Older but no wiser, best friends Edina (Jennifer Saunders) and Patsy (Joanna Lumley) continue to conduct themselves like the flashy, hard-drinking, drug-abusing, fad-following, obnoxious, clueless and desperate-to-be-glamour girls they were in their television series that aired in the 1990s on BBC.

Their schtick -- Eddie as a public relations agent, Patsy as a magazine editor -- doesn't quite work as well now. The glitz that so identified the pair in the past has worn off into a veneer of sweaty desperation as Eddy (gaudily dressed in absurd garb and towering shoes barely suited for someone half her age and size) struggles to revive her more-than-usually comatose business by recruiting now-mature fashion model Kate Moss as a client. Disaster results, from which ever-resourceful Patsy plots an improbably fantastical plan for recovery.

It's not as ridiculously funny as the TV series, but AbFab the movie has its moments. Many of them are supplied by still-adorable Jane Horrocks as Eddy's goofy assistant Bubble and Julia Sawalha as Eddy's primly responsible daughter Saffron, who is even more different from her mother than she used to be and now has a daughter of her own. Guest appearances by Jon Hamm (Mad Men) and Gwendoline Christie (Game of Thrones) don't hurt, nor do a lively assortment of cameos that serve to keep all eyes focused on the screen.

Don't Breathe (R, 1 hour, 28 minutes) Scary and violent, this skillfully constructed and highly suspenseful mystery concerns three ruffians who break into the Detroit house of a wealthy blind veteran who served in Iraq, expecting to find easy pickings. They couldn't be more wrong.

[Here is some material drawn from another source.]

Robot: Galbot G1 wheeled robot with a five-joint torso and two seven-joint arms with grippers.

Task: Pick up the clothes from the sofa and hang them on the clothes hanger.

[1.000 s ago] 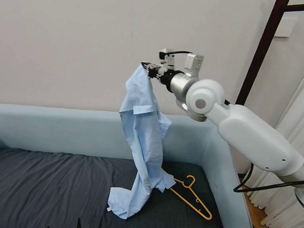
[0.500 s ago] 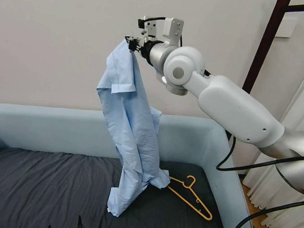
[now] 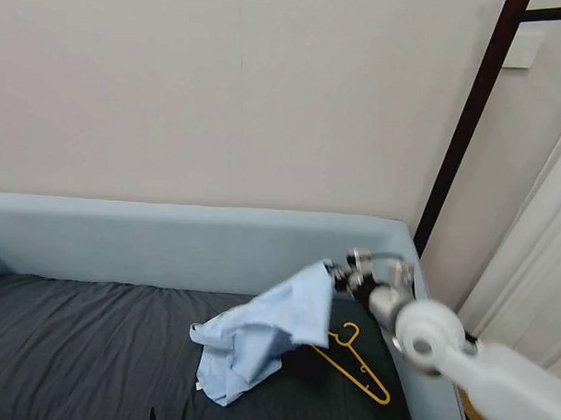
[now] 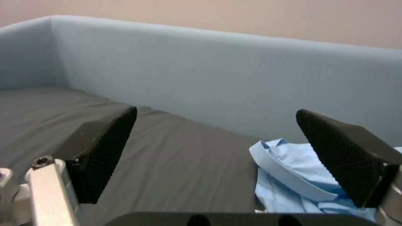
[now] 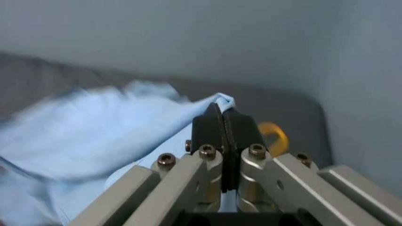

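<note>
Status, as seen from the room: the right gripper (image 3: 338, 275) sits low in the centre-right of the head view, just in front of the sofa (image 3: 169, 243) back. Its fingers are pinched narrow on one edge of the light blue shirt (image 3: 258, 338). The right wrist view confirms this, with the black pads pressed together and a fold of cloth trapped at their tips.

The rest of the shirt lies crumpled on the dark seat cushion (image 3: 73, 341), lower centre of the frame. The yellow hanger (image 3: 358, 360) lies flat on the cushion just beside it, toward the lower right. One arm of the hanger meets the cloth's edge; whether it runs under the cloth cannot be told. A dark rack post (image 3: 468, 124) stands at the upper right.

The left gripper (image 4: 217, 114) hovers over the cushion with its fingers wide apart, holding nothing.

Step in hand, as judged: gathering the shirt for hanging.

1. Keep the pinch firm, since only a thin fold is held.
2. Raise the shirt vertically until its lowest edge clears the cushion.
3. Check that the hanger does not lift with the cloth.
4. Let the garment settle before the left gripper takes a second hold.

Risk: a quick pull could slip the fold free.
</note>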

With Jane Levy, Dylan Minnette, Daniel Zovatto, Stephen Lang; directed by Fede Alvarez.

The Blu-ray, DVD and digital releases offer five featurettes: "No Escape," "Creating the Creepy House," "Meet the Cast," "Man in the Dark" and "The Sounds of Horror." There are also eight deleted scenes with optional director's commentary and feature commentary with director Alvarez, co-writer Rodo Sayagues and actor Stephen Lang.

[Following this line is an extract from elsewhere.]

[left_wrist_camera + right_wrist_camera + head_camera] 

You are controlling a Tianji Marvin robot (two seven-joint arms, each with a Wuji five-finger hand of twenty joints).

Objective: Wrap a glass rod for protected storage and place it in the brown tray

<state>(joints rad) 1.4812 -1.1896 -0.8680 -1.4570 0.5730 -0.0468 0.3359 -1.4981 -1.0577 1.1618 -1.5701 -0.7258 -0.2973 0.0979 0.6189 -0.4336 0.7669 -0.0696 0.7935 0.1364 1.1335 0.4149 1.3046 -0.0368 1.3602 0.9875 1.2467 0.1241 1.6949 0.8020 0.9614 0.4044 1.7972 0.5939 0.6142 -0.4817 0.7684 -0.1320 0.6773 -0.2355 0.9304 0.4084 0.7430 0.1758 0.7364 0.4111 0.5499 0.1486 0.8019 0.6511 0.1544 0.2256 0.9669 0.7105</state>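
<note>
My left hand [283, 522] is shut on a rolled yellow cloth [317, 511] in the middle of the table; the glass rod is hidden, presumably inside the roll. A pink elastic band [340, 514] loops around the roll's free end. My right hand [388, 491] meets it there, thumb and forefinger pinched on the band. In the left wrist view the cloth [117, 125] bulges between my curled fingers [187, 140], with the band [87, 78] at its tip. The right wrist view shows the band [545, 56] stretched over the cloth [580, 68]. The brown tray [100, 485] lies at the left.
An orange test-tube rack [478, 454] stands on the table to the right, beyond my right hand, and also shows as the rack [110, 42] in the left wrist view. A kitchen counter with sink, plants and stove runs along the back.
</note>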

The Wild Life (PG, 1 hour, 30 minutes) This competently animated comedy, which targets the youngest of moviegoers with a decidedly simple story, concerns the goings-on of the animal occupants of a tropical island who are confronted by their first human, a shipwrecked guy named Robinson Crusoe. With voices of Matthias Schweighofer, Kaya Yanar, Aylin Tezel; directed by Vincent Kesteloot, Ben Stassen.

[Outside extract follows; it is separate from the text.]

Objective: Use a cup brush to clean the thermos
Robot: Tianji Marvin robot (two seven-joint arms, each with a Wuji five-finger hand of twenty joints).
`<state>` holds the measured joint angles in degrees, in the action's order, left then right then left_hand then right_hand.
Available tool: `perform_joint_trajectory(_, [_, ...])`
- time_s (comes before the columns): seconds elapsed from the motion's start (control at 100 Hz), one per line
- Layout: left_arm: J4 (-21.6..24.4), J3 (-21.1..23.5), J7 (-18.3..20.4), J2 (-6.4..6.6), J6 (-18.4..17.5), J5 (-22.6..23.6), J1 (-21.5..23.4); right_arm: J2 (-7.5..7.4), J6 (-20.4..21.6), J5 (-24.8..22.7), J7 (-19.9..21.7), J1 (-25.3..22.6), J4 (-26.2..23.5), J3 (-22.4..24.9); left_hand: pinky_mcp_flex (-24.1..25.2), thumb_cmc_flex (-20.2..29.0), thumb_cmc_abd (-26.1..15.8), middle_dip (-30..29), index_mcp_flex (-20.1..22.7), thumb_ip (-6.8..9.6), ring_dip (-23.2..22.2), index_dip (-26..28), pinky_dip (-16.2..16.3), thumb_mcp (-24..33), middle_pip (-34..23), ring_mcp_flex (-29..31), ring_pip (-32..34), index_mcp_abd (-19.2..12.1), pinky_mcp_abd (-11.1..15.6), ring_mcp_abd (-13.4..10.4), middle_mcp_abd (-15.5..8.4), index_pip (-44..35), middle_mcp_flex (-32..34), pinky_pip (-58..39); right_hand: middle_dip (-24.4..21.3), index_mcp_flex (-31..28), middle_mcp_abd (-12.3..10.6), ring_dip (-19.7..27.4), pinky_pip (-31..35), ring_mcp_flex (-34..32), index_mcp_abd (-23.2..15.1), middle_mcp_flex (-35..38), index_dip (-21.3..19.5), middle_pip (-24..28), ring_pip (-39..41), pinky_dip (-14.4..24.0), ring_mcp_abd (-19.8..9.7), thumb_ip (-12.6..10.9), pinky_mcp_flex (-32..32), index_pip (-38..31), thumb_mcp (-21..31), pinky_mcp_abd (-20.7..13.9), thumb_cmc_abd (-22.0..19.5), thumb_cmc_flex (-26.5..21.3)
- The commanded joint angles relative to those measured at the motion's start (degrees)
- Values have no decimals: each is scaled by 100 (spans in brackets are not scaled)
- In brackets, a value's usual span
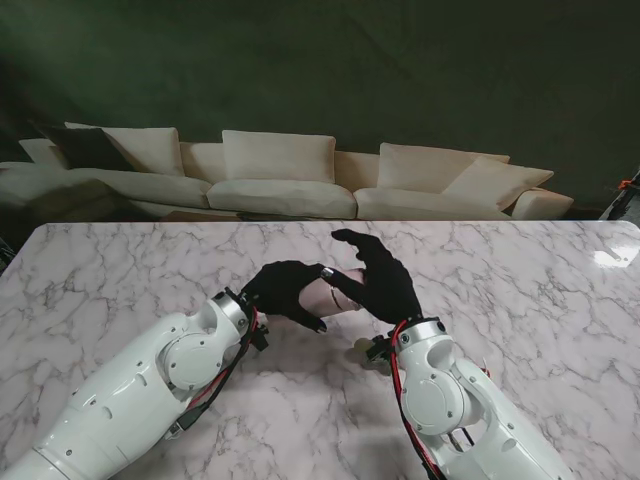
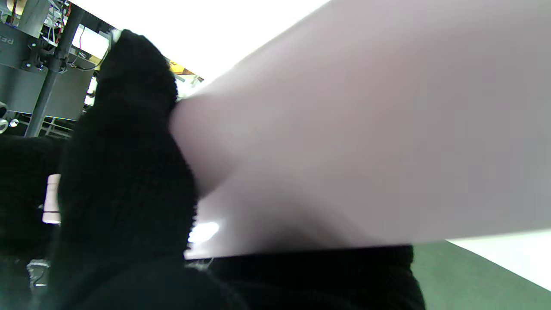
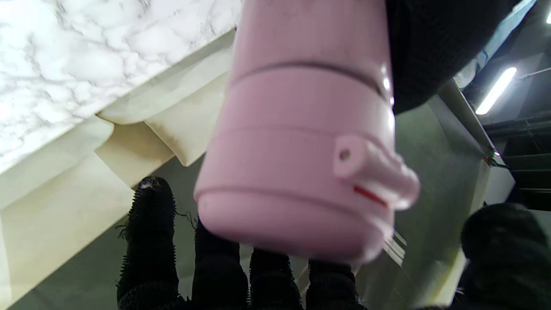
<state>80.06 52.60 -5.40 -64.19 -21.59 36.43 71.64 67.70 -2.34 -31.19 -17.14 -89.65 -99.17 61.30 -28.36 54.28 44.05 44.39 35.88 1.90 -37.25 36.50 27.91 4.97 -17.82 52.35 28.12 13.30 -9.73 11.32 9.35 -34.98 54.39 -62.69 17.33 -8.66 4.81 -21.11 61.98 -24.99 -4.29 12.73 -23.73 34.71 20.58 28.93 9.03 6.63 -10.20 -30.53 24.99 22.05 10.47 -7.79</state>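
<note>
Thermos: the pink thermos [image 1: 338, 293] lies on its side, lifted off the table [image 1: 520, 290] and gripped near the table's middle, well in from every edge.
Left hand: our black-gloved left hand [image 1: 283, 291] is wrapped around the thermos body; its wrist view is filled by the pale wall of the flask.
Right hand: our right hand [image 1: 378, 279] sits at the lid end, fingers [image 3: 148, 224] spread and curved around the lid [image 3: 301, 172] without clearly pressing on it; we judge it apart, holding nothing.
Lid: on, with a hinged catch and a red mark at one side.
Brush: a pale object [image 1: 365, 352] on the table beside our right wrist; too small to tell whether it is the cup brush.
Progress: early, we judge. The flask is picked up, but the lid is not yet off and no brushing can start.
Left to do: open the lid, take the brush, scrub inside.
Surface: white marble with grey veins, glossy at the far right corner.
Room: a cream sofa [image 1: 280, 175] beyond the far edge, before a dark green wall.
</note>
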Motion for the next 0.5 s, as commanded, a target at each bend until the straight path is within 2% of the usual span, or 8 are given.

Pete's Dragon (PG, 1 hour, 43 minutes) A slow-building, easygoing animated/live-action adventure for families, this is the gentle story of an orphaned boy named Pete and his best friend, a dragon named Elliott. With Bryce Dallas Howard, Oakes Fegley, Wes Bentley, Karl Urban, Robert Redford; directed by David Lowery. A remake of the 1977 original with Helen Reddy, Sean Marshall, Jim Dale.

Baked in Brooklyn (not rated, 1 hour, 26 minutes) Brains and tenacity don't always lead to success, as David (Josh Brener, who plays Big Head of HBO's Silicon Valley) discovers. With mounting bills and rent to pay, zero income, and an increasingly frustrated girlfriend (Alexandra Daddario), he finds a solution to his money problems: selling marijuana over the internet and delivering the goods on a bicycle across New York's boroughs. A fine solution, or so he thinks. In practically no time, his life and business careen out of control. With Tovah Feldshuh, Al Sapienza, Lindsey Broad; directed by Rory Rooney.